A Northern pike bite force quotient of an average-sized fish is less than 40 newtons. The largest pike bite force ever recorded which was 32 inches, had a bite force of 44 newtons.

By comparison, a Great White shark can produce a bite force quotient of about 10,000 newtons or 2,300 pounds of force. Humans with healthy teeth have a bite force of about 777 newtons. 

What a Northern Pike Bite Can Do

Those figures mean the following: A Northern pike bit can:

  • Penetrate the skin
  • Damage muscles and tendons

A Northern pike cannot bite through bone. 

What can cause damage, besides broken skin, is the rows of smaller teeth in the top of the mouth of a Northern pike. When a pike latches onto your hand, those rows of teeth grasp the area bitten, and as you struggle, penetrate deeper and rip the skin. The ripping and abrasions can be even more acute if the fish thrashes around. 

You will not lose a finger to a Northern pike, but you might need several stitches depending on how much of your hand, arm, leg, etc., they managed to grab. Infection can set in quickly, so getting your bite treated as soon as possible is paramount.

How To Handle a Northern Pike 

The best way to handle a Northern pike is to use a fishing protection glove, net, and fishing pliers. If you have none of that equipment, you can pick a pike up by its gill plates or just below its head.

pike fish in a fishing net

Remember that a Northern pike gets its strength from its head down through its body when they thrash around, so controlling its head is vital to controlling the fish.

When removing a lure, it is best to use long-nosed fishing pliers.
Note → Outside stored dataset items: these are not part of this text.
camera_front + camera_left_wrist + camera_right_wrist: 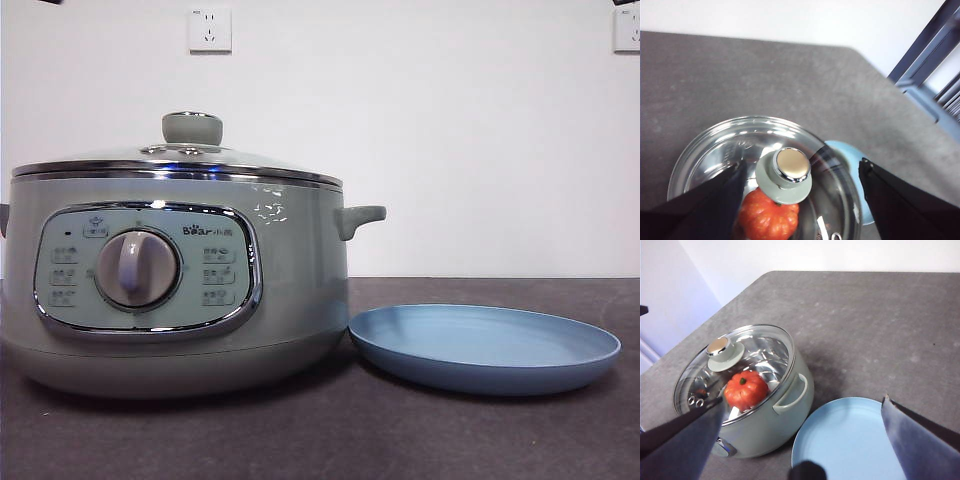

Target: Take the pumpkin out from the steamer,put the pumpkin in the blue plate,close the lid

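From the front, the pumpkin cannot be seen at all. The big green steamer (175,285) hides it behind its wall, and only the lid (180,158) with its green knob shows on top. The blue plate (484,347) sits on the dark table (320,440) just beside the steamer, with nothing on it.

The wrist views show more. Through the glass lid, the orange pumpkin (745,390) sits inside the steamer, with its little green stem up. In the left wrist view the knob covers part of the pumpkin (768,219), and only a sliver of the plate peeks out past the lid's edge.

The left gripper (800,210) hangs over the lid. Its jaws are wide apart, one on each side of the knob, holding nothing.

The right gripper (802,440) hangs over the plate. Its jaws are wide apart too, and hold nothing. The steamer is off to one side of them.
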Controlling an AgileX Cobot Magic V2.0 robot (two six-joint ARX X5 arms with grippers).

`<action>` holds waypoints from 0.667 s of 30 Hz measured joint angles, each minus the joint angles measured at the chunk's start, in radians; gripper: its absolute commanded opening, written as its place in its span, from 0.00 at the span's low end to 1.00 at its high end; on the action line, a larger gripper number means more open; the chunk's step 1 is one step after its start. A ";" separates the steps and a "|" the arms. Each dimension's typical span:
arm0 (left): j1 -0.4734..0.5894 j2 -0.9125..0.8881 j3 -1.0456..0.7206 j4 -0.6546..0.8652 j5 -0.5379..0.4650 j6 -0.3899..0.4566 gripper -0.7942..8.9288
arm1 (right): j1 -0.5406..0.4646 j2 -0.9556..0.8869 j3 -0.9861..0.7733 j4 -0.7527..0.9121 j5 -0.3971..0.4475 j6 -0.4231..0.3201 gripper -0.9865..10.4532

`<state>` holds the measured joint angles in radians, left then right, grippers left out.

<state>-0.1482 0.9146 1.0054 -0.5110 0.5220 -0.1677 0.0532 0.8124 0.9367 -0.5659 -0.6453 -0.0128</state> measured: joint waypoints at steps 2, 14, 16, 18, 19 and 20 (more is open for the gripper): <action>-0.050 0.054 0.055 -0.053 -0.072 0.031 0.47 | 0.000 0.000 0.000 -0.009 0.000 0.000 0.58; -0.282 0.337 0.177 -0.098 -0.333 0.150 0.47 | 0.000 0.000 0.000 -0.012 0.000 0.001 0.58; -0.292 0.372 0.178 -0.097 -0.335 0.153 0.47 | 0.000 0.000 0.000 -0.018 0.000 0.003 0.57; -0.297 0.401 0.178 -0.096 -0.350 0.154 0.47 | 0.000 0.000 0.000 -0.024 0.000 0.005 0.57; -0.299 0.411 0.178 -0.095 -0.358 0.155 0.47 | 0.000 0.000 0.000 -0.026 -0.001 0.005 0.56; -0.301 0.422 0.178 -0.093 -0.365 0.157 0.47 | 0.000 0.000 0.000 -0.026 -0.001 0.005 0.55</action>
<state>-0.4496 1.3361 1.1831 -0.6044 0.1566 -0.0105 0.0532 0.8127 0.9367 -0.5915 -0.6460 -0.0074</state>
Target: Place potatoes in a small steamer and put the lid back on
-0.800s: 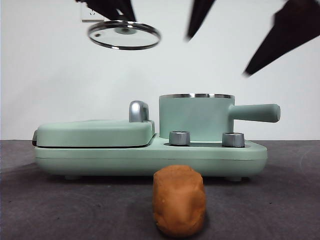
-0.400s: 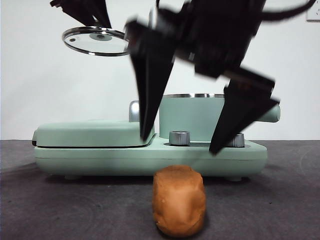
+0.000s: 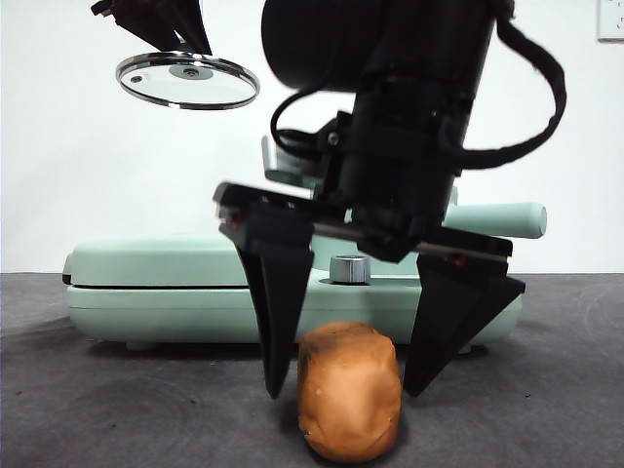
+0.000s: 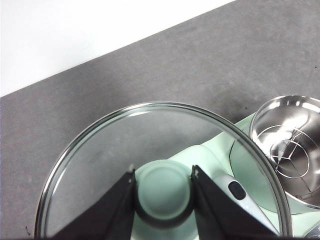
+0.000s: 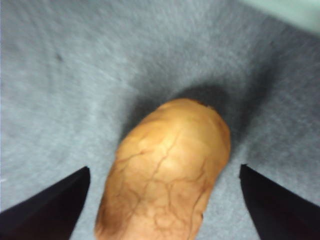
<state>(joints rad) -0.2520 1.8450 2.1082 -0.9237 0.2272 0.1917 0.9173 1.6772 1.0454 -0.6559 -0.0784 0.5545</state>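
Note:
The orange-brown potato lies on the dark table in front of the green appliance. My right gripper hangs open over it, one jaw on each side, not touching; the right wrist view shows the potato between the two jaw tips. The small steamer is mostly hidden behind that arm; only its handle shows, while the left wrist view shows its open steel bowl. High at the upper left, my left gripper is shut on the knob of the glass lid, holding it level in the air.
The mint-green base with its flat griddle cover stands across the middle of the table. A steel knob shows on its front. The dark table top runs out to both sides of the potato.
My right gripper has dropped from in front of the pot down to the table, its open jaws now straddling the potato. The lid has barely shifted.

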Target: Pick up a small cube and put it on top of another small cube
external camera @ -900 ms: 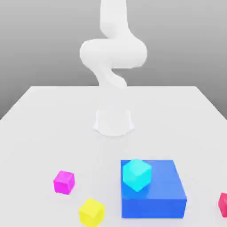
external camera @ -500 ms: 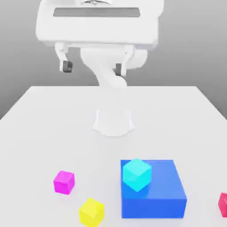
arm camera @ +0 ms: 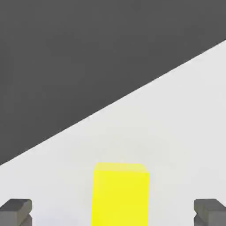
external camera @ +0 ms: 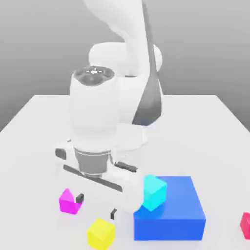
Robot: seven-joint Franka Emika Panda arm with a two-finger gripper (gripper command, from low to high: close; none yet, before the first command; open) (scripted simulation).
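In the exterior view the end effector (external camera: 96, 206), jaws wide and empty, is at 12 o'clock from the yellow cube (external camera: 101, 234) on the counter (external camera: 29, 161), its 2 fingers apparently turned to straddle that cube's sides.

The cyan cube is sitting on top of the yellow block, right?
Not quite: the block under the cyan cube is blue, as the exterior view shows. The cyan cube is indeed sitting on top of it.
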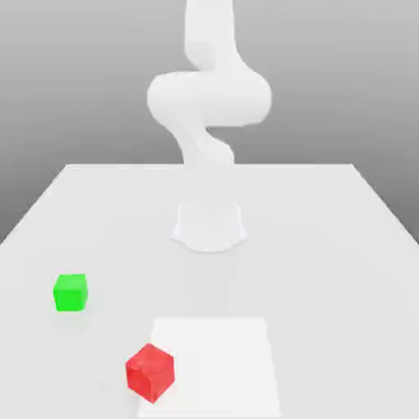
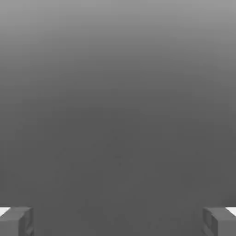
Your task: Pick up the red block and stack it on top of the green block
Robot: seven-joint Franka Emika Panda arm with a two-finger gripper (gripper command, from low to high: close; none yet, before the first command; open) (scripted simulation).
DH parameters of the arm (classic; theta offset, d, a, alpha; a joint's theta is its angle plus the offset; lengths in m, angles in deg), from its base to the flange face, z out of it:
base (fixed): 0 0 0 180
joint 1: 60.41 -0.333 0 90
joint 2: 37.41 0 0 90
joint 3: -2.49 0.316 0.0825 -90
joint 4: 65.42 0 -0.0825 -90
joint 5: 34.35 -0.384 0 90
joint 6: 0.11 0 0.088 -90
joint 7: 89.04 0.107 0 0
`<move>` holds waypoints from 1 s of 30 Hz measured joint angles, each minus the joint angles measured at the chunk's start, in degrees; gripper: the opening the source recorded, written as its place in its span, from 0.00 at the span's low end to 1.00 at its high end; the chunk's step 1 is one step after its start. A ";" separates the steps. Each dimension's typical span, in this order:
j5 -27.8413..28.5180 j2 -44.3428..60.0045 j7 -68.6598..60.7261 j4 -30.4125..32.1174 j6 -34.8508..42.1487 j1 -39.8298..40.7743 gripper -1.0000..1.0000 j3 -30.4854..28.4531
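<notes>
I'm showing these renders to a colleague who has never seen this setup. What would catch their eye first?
Two bright cubes on the pale table: the red block nearest the camera, the green block farther back toward the exterior view's left, apart from it. Behind them rises the white arm; the gripper is open, holding nothing.

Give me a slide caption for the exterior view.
White arm over a white table; red block and green block sit apart, untouched.

White table (image 1: pixel 344 245), paler square patch (image 1: pixel 221 360)
</notes>
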State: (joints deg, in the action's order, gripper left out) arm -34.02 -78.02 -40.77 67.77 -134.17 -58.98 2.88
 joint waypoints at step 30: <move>-0.63 60.02 20.51 11.69 -30.25 9.29 0.00 -0.61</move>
State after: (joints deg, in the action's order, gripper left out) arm -34.64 -18.00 -20.27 79.46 -164.43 -49.69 2.27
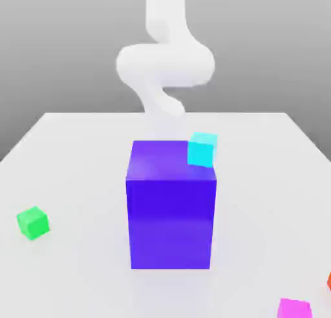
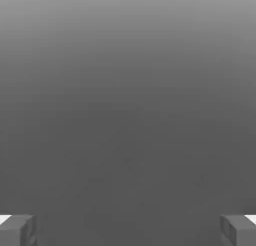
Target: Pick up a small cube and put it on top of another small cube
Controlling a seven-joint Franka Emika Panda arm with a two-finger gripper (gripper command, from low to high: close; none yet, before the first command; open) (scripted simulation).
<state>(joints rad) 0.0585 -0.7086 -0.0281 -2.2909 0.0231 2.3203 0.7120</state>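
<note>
While our gripper's jaws (image 2: 128, 231) stand wide, the small magenta-pink cube (image 1: 295, 309) lies near the table's (image 1: 84, 155) edge, by the exterior view's bottom-right corner. We judge it light and stiff, perhaps slippery; we should pinch two opposite faces squarely, at mid-height.

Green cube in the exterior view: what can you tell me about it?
The green cube is small, plain and bright green, its smooth faces unmarked, top paler than sides. It appears to sit flat on the white table, turned with a corner forward, at the exterior view's left. Only the table seems to touch it.
</note>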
If you must use your hands, be very careful and expose as little flesh as possible.

Can Pike Bite Through Fishing Line? 

Yes, and it is pretty common. The best way to avoid this is to use a wire leader, although if the fish is big enough, even that can be severed, depending on its size. Here is how standard fishing line fares with pike.

Monofilament Line 

With any monofilament line, there is a risk a Northern pike will nick the line with its teeth, and it will sever. The best way to avoid severing the line is to keep it as taught as possible but let the fish run if it decides to do so. Try and avoid changing the direction of the line, as that can cause it to rub up against its teeth. 

If you are targeting Northern pike, you should use at least 10 pound-test and higher, if possible, particularly if the water you are fishing is unclear.

Braided Line 

A braided line will hold up better than monofilament but will fray against a pike’s teeth. At a minimum, if you are using a braid to target a pike, you should use a 10 to 15 pound-test so that if any of the strands of the line break, you have an equal level of protection unless the pike severs the braid entirely. Braid is your best bet to land a pike if you are not using a wire leader.

Fluorocarbon Line

The same principles apply to fluorocarbon line as the other two types of line. If you can, use a leader. If you do not have one, use as heavy a pound-test line as you can pull off without spooking the fish.

Final Thoughts

Latching onto a Northern pike is an exhilarating experience. Many anglers will focus only on Northern pike once they hook into one. It is crucial to ensure you avoid their teeth, as they can do damage. If you get bit, do not ignore the wound and get it treated as soon as possible.